Reproduce the entries exactly as they appear below.

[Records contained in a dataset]
^^^^^^^^^^^^^^^^
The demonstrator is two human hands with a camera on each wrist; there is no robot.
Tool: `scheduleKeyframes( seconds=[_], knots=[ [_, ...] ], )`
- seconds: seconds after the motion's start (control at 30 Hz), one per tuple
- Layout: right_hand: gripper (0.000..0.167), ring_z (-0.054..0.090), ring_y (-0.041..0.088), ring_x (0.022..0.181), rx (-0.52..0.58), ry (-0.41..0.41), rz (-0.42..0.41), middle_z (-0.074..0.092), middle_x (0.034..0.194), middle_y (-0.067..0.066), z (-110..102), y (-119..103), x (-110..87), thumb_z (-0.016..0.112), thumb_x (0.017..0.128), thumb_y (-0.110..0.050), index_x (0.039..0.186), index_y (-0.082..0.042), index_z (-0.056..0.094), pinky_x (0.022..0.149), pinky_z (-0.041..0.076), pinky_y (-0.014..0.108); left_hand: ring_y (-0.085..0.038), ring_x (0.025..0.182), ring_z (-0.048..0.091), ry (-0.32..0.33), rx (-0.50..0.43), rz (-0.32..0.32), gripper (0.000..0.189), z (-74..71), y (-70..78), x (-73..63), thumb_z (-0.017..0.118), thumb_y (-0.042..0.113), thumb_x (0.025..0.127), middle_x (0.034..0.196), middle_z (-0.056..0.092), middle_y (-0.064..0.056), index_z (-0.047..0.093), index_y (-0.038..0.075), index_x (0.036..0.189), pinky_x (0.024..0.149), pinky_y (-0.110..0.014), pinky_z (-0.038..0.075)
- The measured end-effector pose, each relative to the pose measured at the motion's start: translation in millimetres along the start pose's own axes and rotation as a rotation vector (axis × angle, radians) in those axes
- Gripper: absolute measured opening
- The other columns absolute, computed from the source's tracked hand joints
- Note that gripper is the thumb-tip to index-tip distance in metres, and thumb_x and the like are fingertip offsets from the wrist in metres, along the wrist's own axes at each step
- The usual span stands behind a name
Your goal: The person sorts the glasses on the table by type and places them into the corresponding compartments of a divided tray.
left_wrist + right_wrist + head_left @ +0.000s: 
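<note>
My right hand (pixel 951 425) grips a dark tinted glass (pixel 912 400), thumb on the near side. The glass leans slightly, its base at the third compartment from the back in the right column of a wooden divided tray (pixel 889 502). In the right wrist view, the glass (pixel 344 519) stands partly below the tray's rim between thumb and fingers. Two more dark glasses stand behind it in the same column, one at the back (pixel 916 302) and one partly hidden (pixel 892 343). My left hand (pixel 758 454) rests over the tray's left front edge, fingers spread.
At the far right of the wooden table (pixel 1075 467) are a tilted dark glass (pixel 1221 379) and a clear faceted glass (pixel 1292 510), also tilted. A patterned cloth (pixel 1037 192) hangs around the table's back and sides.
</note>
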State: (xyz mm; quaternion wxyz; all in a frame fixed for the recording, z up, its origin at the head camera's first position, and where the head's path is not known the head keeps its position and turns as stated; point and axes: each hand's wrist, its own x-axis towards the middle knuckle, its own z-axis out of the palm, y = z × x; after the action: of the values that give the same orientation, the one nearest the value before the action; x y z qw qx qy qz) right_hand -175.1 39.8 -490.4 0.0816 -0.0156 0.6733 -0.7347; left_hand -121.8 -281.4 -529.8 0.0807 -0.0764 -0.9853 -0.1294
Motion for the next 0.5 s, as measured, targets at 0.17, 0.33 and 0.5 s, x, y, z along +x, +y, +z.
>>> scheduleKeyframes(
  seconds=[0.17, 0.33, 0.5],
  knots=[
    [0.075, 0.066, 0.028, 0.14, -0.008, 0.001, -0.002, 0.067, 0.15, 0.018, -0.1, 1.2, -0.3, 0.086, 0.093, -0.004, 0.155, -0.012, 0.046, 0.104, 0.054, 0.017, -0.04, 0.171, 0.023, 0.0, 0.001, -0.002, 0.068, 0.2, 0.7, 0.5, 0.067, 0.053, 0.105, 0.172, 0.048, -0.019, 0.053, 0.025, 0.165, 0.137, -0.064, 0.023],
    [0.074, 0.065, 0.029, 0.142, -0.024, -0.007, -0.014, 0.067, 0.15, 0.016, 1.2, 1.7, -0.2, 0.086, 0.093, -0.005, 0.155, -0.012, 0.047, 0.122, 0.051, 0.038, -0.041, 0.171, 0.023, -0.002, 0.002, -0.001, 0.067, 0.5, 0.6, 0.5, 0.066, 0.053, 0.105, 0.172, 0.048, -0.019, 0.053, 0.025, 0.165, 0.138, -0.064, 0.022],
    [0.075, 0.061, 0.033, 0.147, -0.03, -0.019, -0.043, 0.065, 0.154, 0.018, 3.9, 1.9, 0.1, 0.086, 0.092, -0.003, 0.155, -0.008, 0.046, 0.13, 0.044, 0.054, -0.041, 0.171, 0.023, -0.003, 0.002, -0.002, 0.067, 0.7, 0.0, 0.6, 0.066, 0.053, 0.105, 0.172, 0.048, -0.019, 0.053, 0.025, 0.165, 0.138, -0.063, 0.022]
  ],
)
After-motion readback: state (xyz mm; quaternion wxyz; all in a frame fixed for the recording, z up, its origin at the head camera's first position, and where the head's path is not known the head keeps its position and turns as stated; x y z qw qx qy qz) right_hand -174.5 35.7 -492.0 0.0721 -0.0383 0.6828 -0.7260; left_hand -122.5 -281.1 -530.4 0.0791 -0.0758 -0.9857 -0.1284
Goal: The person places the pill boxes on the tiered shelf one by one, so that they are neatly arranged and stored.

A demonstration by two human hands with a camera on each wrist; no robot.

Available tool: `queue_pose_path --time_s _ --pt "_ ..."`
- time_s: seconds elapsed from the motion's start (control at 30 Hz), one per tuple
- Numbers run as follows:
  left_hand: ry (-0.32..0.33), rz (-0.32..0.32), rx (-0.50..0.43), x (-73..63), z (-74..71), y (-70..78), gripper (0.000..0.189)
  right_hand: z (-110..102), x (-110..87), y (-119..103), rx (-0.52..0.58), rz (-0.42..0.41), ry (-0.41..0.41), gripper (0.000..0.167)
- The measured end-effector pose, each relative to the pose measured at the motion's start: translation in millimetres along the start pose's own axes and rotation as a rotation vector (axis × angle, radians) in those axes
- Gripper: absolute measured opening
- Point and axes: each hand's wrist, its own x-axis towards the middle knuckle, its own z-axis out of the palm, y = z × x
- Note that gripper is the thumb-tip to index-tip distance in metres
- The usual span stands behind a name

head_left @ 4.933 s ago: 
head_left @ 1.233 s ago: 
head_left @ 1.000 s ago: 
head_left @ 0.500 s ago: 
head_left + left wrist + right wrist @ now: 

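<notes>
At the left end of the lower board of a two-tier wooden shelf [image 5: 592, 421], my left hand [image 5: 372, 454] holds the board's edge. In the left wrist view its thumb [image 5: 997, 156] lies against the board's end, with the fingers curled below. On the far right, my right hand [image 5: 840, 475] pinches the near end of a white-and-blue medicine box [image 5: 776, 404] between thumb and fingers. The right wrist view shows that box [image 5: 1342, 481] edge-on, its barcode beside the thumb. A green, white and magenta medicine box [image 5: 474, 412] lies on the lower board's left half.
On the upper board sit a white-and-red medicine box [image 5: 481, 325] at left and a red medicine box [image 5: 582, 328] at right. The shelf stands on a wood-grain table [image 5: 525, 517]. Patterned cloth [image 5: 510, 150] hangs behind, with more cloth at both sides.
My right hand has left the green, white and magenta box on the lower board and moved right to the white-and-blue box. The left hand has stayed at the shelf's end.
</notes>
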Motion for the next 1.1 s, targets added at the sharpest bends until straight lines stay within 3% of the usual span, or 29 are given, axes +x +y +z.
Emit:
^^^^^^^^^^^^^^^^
Output below:
The demonstrator is two human hands with a camera on each wrist; there is no robot.
Tool: `scheduleKeyframes( seconds=[_], knots=[ [_, ...] ], )`
- seconds: seconds after the motion's start (control at 30 Hz), one per tuple
- Layout: right_hand: gripper (0.000..0.167), ring_z (-0.054..0.090), ring_y (-0.041..0.088), ring_x (0.022..0.181), rx (-0.52..0.58), ry (-0.41..0.41), rz (-0.42..0.41), middle_z (-0.074..0.092), middle_x (0.034..0.194), middle_y (-0.067..0.066), z (-110..102), y (-119..103), x (-110..87), thumb_z (-0.016..0.112), thumb_x (0.017..0.128), thumb_y (-0.110..0.050), index_x (0.039..0.186), index_y (-0.082..0.042), index_z (-0.056..0.094), pinky_x (0.022..0.149), pinky_z (-0.041..0.076), pinky_y (-0.014..0.108); left_hand: ring_y (-0.085..0.038), ring_x (0.025..0.182), ring_z (-0.048..0.091), ry (-0.32..0.33), rx (-0.50..0.43), rz (-0.32..0.32), gripper (0.000..0.189), z (-74..71), y (-70..78), x (-73..63), thumb_z (-0.017..0.118), thumb_y (-0.042..0.113), thumb_x (0.025..0.127), middle_x (0.034..0.196), middle_z (-0.056..0.092), middle_y (-0.064..0.056), index_z (-0.047..0.093), index_y (-0.038..0.075), index_x (0.036..0.189), pinky_x (0.024..0.149), pinky_y (-0.110..0.014), pinky_z (-0.038..0.075)
- The measured end-effector pose, each relative to the pose measured at the motion's start: translation in millimetres along the start pose's own axes and rotation as a rotation vector (axis × angle, radians) in those axes
- Gripper: absolute measured opening
- The other columns absolute, computed from the source's tracked hand joints
- Note that gripper is the thumb-tip to index-tip distance in metres, and thumb_x and the like are fingertip offsets from the wrist in metres, along the wrist's own axes at each step
- The usual span stands behind a name
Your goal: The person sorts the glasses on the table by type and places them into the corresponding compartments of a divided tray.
left_wrist + right_wrist + head_left @ +0.000s: 
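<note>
My right hand (pixel 951 425) grips a dark tinted glass (pixel 912 400), thumb on the near side. The glass leans slightly, its base at the third compartment from the back in the right column of a wooden divided tray (pixel 889 502). In the right wrist view, the glass (pixel 344 519) stands partly below the tray's rim between thumb and fingers. Two more dark glasses stand behind it in the same column, one at the back (pixel 916 302) and one partly hidden (pixel 892 343). My left hand (pixel 758 454) rests over the tray's left front edge, fingers spread.
At the far right of the wooden table (pixel 1075 467) are a tilted dark glass (pixel 1221 379) and a clear faceted glass (pixel 1292 510), also tilted. A patterned cloth (pixel 1037 192) hangs around the table's back and sides.
</note>
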State: (xyz mm; quaternion wxyz; all in a frame fixed for the recording, z up, its origin at the head camera's first position, and where the head's path is not known the head keeps its position and turns as stated; point and axes: each hand's wrist, its own x-axis towards the middle knuckle, its own z-axis out of the palm, y = z × x; after the action: of the values that give the same orientation, the one nearest the value before the action; x y z qw qx qy qz) right_hand -175.1 39.8 -490.4 0.0816 -0.0156 0.6733 -0.7347; left_hand -121.8 -281.4 -529.8 0.0807 -0.0764 -0.9853 -0.1294
Motion for the next 0.5 s, as measured, targets at 0.17, 0.33 and 0.5 s, x, y, z along +x, +y, +z.
>>> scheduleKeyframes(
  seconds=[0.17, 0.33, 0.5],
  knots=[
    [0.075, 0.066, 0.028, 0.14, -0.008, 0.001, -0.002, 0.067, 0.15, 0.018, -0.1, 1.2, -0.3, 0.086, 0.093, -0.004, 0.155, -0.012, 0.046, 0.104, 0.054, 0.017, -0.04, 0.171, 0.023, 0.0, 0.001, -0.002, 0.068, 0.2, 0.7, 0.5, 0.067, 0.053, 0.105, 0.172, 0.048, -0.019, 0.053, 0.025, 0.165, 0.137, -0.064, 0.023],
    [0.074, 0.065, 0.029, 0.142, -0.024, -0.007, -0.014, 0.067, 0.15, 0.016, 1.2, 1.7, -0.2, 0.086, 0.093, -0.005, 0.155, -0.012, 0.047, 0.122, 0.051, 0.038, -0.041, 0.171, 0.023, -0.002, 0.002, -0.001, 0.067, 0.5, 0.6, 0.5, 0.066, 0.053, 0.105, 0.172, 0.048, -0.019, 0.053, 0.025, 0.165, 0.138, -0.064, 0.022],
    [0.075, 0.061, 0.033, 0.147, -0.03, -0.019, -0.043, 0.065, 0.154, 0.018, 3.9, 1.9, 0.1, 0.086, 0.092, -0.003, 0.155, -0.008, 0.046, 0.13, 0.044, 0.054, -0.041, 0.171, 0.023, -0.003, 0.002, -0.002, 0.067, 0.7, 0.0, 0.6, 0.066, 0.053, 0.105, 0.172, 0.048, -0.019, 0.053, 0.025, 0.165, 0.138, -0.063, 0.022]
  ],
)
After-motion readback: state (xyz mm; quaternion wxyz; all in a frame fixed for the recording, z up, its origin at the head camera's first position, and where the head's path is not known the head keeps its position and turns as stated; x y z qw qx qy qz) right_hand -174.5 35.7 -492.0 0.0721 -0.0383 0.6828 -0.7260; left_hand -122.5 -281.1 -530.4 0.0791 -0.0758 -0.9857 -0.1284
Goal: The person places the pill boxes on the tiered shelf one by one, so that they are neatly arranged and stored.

A demonstration by two human hands with a camera on each wrist; no robot.

Available tool: `queue_pose_path --time_s _ --pt "_ ..."`
- time_s: seconds elapsed from the motion's start (control at 30 Hz), one per tuple
- Numbers run as follows:
  left_hand: ry (-0.32..0.33), rz (-0.32..0.32), rx (-0.50..0.43), x (-73..63), z (-74..71), y (-70..78), gripper (0.000..0.189)
  right_hand: z (-110..102), x (-110..87), y (-119..103), rx (-0.52..0.58), rz (-0.42..0.41), ry (-0.41..0.41), gripper (0.000..0.167)
- The measured end-effector pose, each relative to the pose measured at the motion's start: translation in millimetres along the start pose's own axes and rotation as a rotation vector (axis × angle, radians) in those axes
- Gripper: absolute measured opening
- Point and axes: each hand's wrist, its own x-axis towards the middle knuckle, its own z-axis out of the palm, y = z × x
- Note that gripper is the thumb-tip to index-tip distance in metres
- The usual span stands behind a name

head_left @ 4.933 s ago: 
head_left @ 1.233 s ago: 
head_left @ 1.000 s ago: 
head_left @ 0.500 s ago: 
head_left + left wrist + right wrist @ now: 

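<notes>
At the left end of the lower board of a two-tier wooden shelf [image 5: 592, 421], my left hand [image 5: 372, 454] holds the board's edge. In the left wrist view its thumb [image 5: 997, 156] lies against the board's end, with the fingers curled below. On the far right, my right hand [image 5: 840, 475] pinches the near end of a white-and-blue medicine box [image 5: 776, 404] between thumb and fingers. The right wrist view shows that box [image 5: 1342, 481] edge-on, its barcode beside the thumb. A green, white and magenta medicine box [image 5: 474, 412] lies on the lower board's left half.
On the upper board sit a white-and-red medicine box [image 5: 481, 325] at left and a red medicine box [image 5: 582, 328] at right. The shelf stands on a wood-grain table [image 5: 525, 517]. Patterned cloth [image 5: 510, 150] hangs behind, with more cloth at both sides.
My right hand has left the green, white and magenta box on the lower board and moved right to the white-and-blue box. The left hand has stayed at the shelf's end.
</notes>
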Motion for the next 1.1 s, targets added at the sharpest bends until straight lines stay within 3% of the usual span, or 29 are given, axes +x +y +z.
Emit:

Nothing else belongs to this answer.